New rules for protection of competition


Alexey Kot

Kyiv Post

On Feb. 7 the Verkhovna Rada of Ukraine voted for Draft Law 6746 “On amendments to certain legislative acts of Ukraine to ensure the principles of procedural justice and improve the effectiveness of proceedings in the suits on legal violations of the protection of economic competition,” according to which a number of key changes are proposed for the Law of Ukraine “On the Protection of Economic Competition.”

One of the important innovations is setting boundary time limits for the carrying out of investigations by the Antimonopoly Committee of Ukraine.

In particular, the Law stipulates the following terms:
– For cases connected with failure to provide information, the submission of false information, the non-execution of the decisions of the Antimonopoly Committee of Ukraine, and obstructing inspections, etc. – six months from the date of the adoption of decision on beginning consideration of the case;
– For cases on concentration of assets without permission, on the violation of conditions of concentration during the creation of an economic entity for which a permit was granted, and on violations stipulated by the Law of Ukraine “On Protection against Unfair Competition” – one year;
– For cases on concerted anticompetitive actions (cartels) – five years;
– For all other types of violation – two years.

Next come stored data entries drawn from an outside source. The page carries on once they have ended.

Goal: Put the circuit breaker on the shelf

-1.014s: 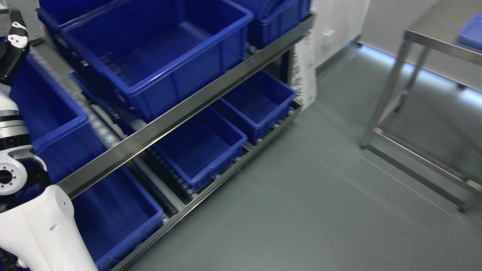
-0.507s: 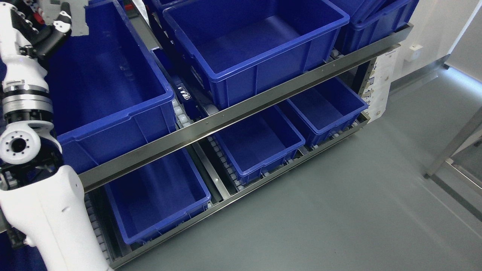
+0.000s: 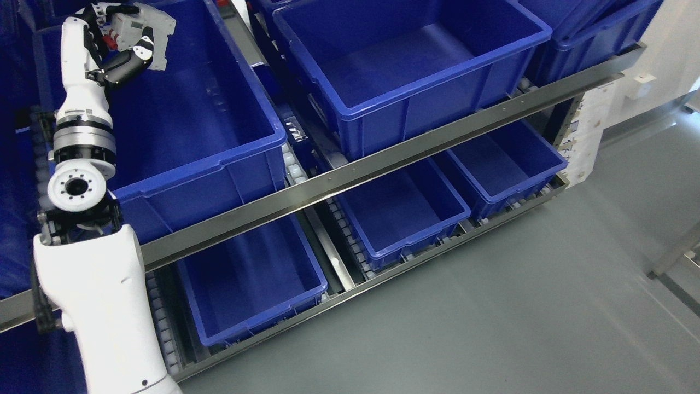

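Observation:
My left arm rises from the lower left, and my left hand (image 3: 117, 46) is at the top left, shut on a grey circuit breaker (image 3: 143, 30) with red parts. It holds the breaker above the far end of a large blue bin (image 3: 186, 126) on the upper level of the steel shelf rack (image 3: 350, 175). The bin looks empty inside. My right arm is not in view.
A second large blue bin (image 3: 404, 60) stands to the right on the upper level, with more stacked at the top right. Three smaller blue bins (image 3: 404, 213) sit on roller tracks on the lower level. Grey floor (image 3: 519, 306) spreads to the right.
The camera has swung left and up, so the whole picture has shifted right. My left hand with the breaker, near the frame's left edge before, now shows fully over the left bin.

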Robot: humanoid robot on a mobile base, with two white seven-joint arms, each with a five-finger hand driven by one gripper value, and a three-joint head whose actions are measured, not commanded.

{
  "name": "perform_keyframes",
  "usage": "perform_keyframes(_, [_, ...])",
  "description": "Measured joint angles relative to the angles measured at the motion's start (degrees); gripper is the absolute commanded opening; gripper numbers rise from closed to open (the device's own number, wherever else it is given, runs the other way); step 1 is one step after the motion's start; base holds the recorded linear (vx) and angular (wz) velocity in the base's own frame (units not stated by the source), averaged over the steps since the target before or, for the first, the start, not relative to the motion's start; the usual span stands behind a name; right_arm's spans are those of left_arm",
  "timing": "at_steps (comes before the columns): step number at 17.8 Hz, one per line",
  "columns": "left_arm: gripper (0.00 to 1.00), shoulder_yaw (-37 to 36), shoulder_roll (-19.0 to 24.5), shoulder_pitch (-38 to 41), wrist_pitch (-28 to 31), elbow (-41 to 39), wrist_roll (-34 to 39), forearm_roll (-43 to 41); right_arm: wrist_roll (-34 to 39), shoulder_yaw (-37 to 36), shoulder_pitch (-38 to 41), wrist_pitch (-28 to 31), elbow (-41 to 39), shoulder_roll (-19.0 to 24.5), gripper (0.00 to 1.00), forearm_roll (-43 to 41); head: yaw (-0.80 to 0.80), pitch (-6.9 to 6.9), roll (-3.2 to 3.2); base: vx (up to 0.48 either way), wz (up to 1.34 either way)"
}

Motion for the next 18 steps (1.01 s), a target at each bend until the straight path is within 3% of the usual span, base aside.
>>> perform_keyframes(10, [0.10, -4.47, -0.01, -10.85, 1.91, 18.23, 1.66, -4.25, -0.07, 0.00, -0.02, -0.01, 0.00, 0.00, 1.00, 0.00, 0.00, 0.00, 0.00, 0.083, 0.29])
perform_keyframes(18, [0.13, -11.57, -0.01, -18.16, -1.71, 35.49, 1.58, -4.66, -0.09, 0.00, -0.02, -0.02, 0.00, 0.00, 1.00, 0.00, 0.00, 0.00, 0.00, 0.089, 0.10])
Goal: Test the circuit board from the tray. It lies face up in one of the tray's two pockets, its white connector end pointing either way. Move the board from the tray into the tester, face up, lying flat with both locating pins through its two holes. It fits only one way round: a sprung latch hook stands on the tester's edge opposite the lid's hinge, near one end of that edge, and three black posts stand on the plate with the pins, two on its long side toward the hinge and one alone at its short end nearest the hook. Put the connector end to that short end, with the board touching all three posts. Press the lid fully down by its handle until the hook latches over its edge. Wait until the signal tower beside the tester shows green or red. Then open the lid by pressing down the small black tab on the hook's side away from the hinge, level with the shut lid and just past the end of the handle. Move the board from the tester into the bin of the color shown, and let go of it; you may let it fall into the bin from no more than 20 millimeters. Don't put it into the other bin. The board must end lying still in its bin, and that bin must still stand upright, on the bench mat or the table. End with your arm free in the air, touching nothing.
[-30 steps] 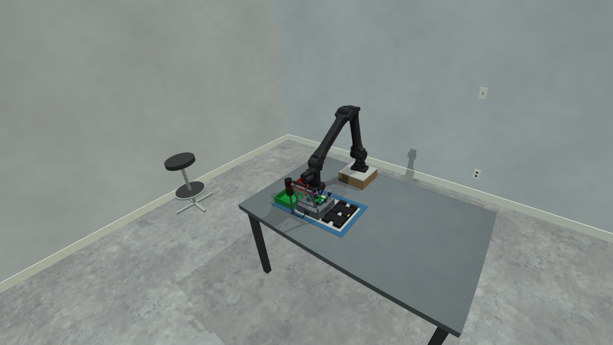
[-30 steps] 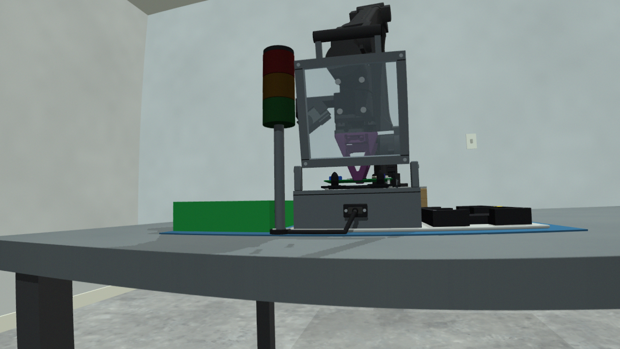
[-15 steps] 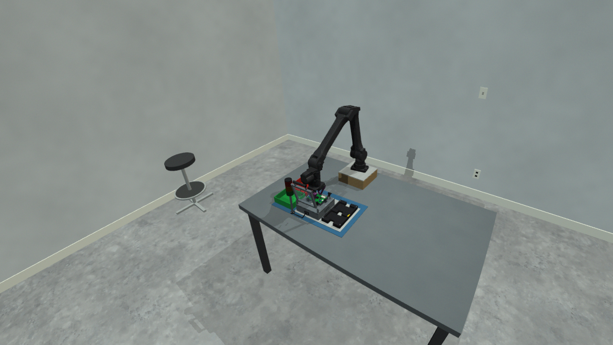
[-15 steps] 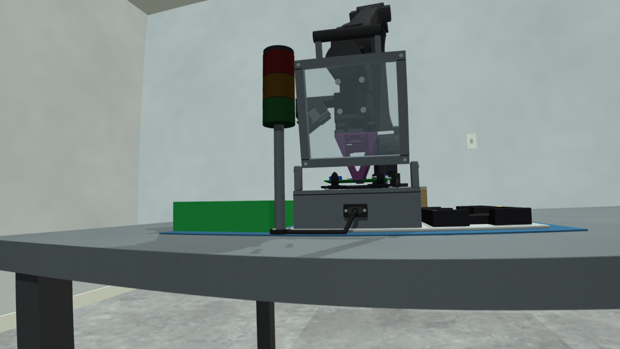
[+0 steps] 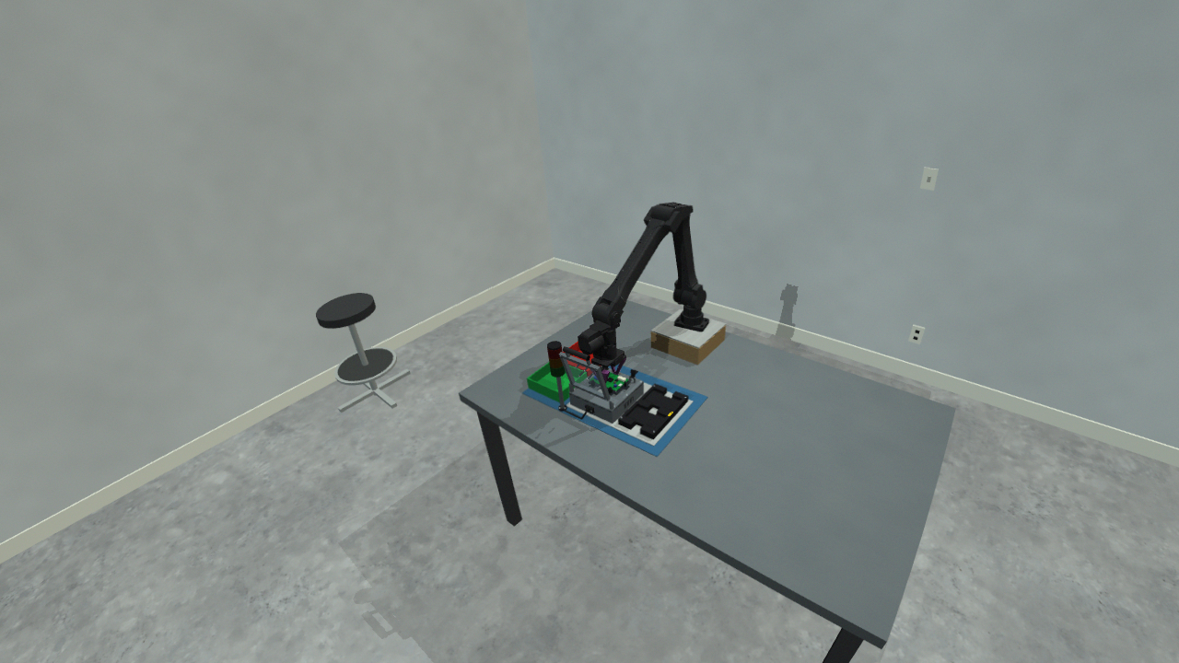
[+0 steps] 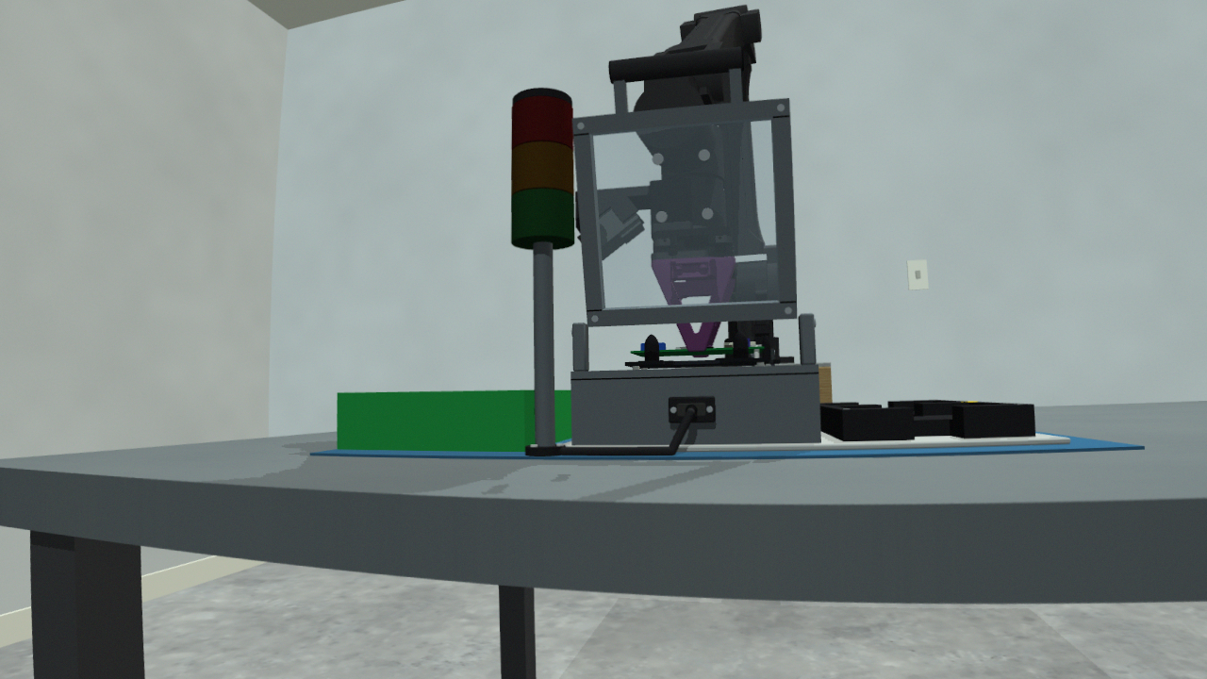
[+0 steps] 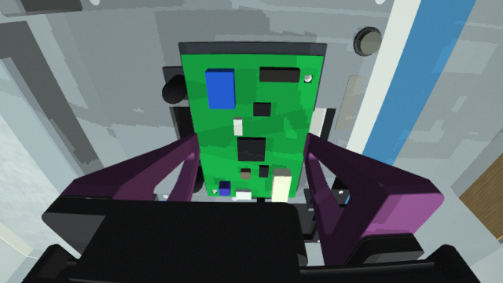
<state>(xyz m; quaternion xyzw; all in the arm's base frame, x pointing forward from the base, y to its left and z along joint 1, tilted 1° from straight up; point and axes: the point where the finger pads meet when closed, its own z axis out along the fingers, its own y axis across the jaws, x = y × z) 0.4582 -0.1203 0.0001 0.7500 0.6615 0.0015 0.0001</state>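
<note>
The green circuit board (image 7: 251,122) lies level over the tester's plate, face up, with its white connector (image 7: 281,188) at the end nearest my wrist. My gripper (image 7: 251,140) is shut on the circuit board, one purple finger on each long edge. A black post (image 7: 173,90) stands beside the board's left edge. In the side view the board (image 6: 700,353) sits low on the grey tester (image 6: 696,405), under my gripper (image 6: 699,336). I cannot tell if it rests fully on the plate. The clear lid (image 6: 687,207) stands open and upright. The signal tower (image 6: 542,169) shows no lit color.
The green bin (image 6: 434,420) stands left of the tester, and a red bin (image 5: 577,350) shows behind it. The black tray (image 6: 928,420) lies to the right on the blue mat. The arm's base block (image 5: 686,339) is at the table's far edge.
</note>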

Another important innovation is the provision regarding the new “settlement” institution for Ukraine. Its essence is that the antimonopoly body and the defendant in the case agree on the voluntary recognition by the defendant of all or part of the charges, for which a reduced fine is imposed.

An entity can at any stage of the case, before the Committee draws up preliminary conclusions on the case, submit an application to the Antimonopoly Committee to settle the case. Following the request, consultations are held between the parties, and the terms of the settlement are agreed and, in the event of reaching an agreement, the parties signs the relevant agreement.

It should be mentioned that the agreement is subject to approval by an economic court in accordance with the jurisdiction rules, and should contain a condition for the unconditional recognition of the violations by the defendant in the case, and the amount of the fine, which should be 20 percent less than the amount of fine that would be calculated according to the general rules. This statutory provision is quite interesting, but although it is not completely clear how it will be consistent with procedural legislation.

One more interesting innovation is the prohibition by the Law on appeals by the defendant against decisions of the Antimonopoly Committee of Ukraine taken in accordance with the terms of the settlement procedure.

The conditions of the reached settlement cannot be declared to be information with restricted access, and should be fully described in the relevant decision of the Antimonopoly Committee of Ukraine in the case.

The law also proposes the extension and improvement of the procedure for exempting from liability violations in the form of concerted actions, if persons have appealed to the Antimonopoly Committee of Ukraine to declare that they recognize the violation. Complete exemption from liability for the first person applying is currently provided.

The law, in accordance with modern European practice, also introduces a partial exemption for further persons, namely:
• A reduction of the fine by 50 percent for the second person who applied;
• A reduction of the fine by 30 percent for a third person;
• A reduction of the fine by 20 percent for all others.

A more detailed description of the rights of case participants and defendants are specified by the Law. In particular, there is a clearly defined right to ask the antimonopoly bodies and obtain justified answers, the right to familiarize themselves with the case file (including the right to copy these materials), etc.

The issue of the adoption of preliminary conclusions in the case, and lodge objections to them, are also regulated more clearly.

An important change is the fact that the Law now establishes a minimum period of one month from the date of receipt of preliminary conclusions, during which objections should be filed (currently this period is 10 days), as well as a maximum period for which the term for submission of objections on the person’s application may be extended – up to three months.

Other crucial innovations are the norms concerning the possibility of discharging the officers of the Antimonopoly Committee of Ukraine or experts and interpreters if it is established that there are circumstances that cast doubt upon their impartiality or objectivity, in particular, in connection with the existence of a conflict of interests in accordance with the Law of Ukraine “On the Prevention of Corruption.”

In general, the Law is very important for the further development of antitrust regulation in Ukraine, and therefore we hope for its early signing by the president and for it to be published.